— Exercise —
Write out the stretch of lines below that begins at the line with "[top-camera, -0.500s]" and ends at the line with "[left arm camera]", including both, exactly as given and nothing more.

____

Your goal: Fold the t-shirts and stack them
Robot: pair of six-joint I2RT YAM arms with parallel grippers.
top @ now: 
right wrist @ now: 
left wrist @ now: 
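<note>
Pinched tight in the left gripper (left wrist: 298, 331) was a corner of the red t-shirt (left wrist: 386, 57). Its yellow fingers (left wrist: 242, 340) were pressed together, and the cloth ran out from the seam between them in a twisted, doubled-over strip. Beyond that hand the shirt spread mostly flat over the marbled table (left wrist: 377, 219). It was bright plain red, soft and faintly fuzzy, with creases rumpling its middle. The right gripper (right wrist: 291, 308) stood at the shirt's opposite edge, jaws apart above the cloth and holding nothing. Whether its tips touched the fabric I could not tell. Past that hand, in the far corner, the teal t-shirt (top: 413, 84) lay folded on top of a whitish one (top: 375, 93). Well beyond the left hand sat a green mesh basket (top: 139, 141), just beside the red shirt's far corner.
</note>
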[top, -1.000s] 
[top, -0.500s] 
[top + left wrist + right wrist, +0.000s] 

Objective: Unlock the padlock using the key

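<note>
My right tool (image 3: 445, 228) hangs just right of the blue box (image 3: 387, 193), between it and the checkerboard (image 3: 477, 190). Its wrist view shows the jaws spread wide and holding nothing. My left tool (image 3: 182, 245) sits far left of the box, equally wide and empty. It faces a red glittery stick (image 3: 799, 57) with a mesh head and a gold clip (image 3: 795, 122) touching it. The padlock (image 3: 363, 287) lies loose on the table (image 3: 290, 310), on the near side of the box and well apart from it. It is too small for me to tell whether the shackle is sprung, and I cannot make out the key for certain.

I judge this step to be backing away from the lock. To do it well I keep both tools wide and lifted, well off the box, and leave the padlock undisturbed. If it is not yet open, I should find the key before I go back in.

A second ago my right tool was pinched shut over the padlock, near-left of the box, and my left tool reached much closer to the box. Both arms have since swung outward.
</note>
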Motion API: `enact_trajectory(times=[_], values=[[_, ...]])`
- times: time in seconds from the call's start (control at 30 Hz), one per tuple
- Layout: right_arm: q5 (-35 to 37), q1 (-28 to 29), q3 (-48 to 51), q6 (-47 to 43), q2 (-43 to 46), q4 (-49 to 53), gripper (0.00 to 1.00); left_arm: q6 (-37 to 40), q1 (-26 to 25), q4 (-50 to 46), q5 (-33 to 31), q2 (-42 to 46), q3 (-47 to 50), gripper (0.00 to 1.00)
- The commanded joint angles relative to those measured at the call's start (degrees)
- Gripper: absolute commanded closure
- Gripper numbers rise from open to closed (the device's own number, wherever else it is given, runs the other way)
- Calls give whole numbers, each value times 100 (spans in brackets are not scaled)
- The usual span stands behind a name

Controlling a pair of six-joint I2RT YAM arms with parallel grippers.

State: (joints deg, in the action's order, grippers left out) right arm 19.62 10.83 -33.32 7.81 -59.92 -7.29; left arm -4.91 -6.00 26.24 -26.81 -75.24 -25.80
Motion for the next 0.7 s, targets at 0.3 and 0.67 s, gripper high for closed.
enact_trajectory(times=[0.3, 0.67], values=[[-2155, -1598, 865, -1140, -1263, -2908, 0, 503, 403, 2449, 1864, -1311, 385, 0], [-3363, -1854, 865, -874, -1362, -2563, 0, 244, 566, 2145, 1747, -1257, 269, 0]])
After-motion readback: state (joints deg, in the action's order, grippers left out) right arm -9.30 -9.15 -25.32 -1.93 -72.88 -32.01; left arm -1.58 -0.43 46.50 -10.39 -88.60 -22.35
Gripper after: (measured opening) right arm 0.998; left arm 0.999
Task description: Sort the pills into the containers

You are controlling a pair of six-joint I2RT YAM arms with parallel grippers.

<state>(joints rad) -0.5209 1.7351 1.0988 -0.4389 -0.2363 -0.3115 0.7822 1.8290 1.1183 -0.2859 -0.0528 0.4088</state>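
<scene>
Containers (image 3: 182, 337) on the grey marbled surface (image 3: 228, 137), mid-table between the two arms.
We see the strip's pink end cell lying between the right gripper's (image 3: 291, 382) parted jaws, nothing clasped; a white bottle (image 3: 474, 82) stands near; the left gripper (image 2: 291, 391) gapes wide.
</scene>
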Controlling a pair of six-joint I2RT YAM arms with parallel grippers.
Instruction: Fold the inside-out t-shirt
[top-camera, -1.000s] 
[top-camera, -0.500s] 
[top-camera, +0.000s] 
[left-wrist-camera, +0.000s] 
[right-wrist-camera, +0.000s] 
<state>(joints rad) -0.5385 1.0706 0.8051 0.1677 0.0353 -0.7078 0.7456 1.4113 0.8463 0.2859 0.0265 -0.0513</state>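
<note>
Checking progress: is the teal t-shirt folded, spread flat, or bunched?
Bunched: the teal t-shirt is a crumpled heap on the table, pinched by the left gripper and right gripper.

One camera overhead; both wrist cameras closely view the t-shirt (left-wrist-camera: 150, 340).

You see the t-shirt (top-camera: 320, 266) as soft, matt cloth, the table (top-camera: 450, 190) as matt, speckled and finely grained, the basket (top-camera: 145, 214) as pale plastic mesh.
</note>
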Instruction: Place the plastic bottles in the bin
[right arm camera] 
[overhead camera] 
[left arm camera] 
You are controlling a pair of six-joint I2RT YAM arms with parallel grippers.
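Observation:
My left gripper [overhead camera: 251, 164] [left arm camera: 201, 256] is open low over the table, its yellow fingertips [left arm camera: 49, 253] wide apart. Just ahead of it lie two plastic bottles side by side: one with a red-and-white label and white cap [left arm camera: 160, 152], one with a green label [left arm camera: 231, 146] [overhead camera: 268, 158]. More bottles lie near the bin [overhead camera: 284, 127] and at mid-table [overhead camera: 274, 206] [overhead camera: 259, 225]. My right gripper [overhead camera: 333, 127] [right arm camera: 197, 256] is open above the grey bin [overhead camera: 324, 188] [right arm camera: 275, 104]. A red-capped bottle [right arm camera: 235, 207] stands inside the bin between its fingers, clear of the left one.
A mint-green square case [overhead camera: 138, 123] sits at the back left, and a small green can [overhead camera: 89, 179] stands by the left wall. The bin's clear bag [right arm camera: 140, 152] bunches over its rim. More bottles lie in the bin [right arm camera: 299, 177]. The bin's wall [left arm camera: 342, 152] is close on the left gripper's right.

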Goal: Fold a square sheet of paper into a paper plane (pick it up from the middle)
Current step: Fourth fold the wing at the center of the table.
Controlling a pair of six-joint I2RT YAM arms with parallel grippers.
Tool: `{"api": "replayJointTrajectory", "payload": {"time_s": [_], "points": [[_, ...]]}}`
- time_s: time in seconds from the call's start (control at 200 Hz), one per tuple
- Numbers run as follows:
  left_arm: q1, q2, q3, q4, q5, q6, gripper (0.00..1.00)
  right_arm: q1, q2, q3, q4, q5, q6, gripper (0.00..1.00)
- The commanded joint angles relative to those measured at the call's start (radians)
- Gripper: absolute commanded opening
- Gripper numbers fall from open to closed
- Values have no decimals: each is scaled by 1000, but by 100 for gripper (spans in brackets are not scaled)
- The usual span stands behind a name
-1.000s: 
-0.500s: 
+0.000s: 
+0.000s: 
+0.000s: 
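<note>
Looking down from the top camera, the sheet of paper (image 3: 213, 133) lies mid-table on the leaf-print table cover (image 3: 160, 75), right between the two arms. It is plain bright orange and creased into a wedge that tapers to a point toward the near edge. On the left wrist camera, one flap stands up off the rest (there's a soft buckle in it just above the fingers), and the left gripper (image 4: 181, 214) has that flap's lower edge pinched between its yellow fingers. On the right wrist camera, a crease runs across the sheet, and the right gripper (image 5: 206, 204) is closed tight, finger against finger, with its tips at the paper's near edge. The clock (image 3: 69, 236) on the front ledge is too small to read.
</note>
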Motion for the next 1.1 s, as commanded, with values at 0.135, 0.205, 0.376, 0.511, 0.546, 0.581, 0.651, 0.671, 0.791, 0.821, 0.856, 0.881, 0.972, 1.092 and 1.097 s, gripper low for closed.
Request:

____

— Exercise answer —
[top-camera, -0.500s] 
[top-camera, +0.000s] 
[left-wrist-camera, +0.000s] 
[right-wrist-camera, +0.000s] 
<state>(joints rad) -0.5385 1.0706 0.8051 0.1677 0.0353 -0.7078 0.7456 1.4113 0.8463 0.2859 0.0265 -0.0513</state>
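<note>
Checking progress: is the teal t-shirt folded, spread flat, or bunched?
Bunched: the teal t-shirt is a crumpled heap on the table, pinched by the left gripper and right gripper.

One camera overhead; both wrist cameras closely view the t-shirt (left-wrist-camera: 150, 340).

You see the t-shirt (top-camera: 320, 266) as soft, matt cloth, the table (top-camera: 450, 190) as matt, speckled and finely grained, the basket (top-camera: 145, 214) as pale plastic mesh.
</note>
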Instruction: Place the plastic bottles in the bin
[right arm camera] 
[overhead camera] 
[left arm camera] 

The exercise is done; no more work remains.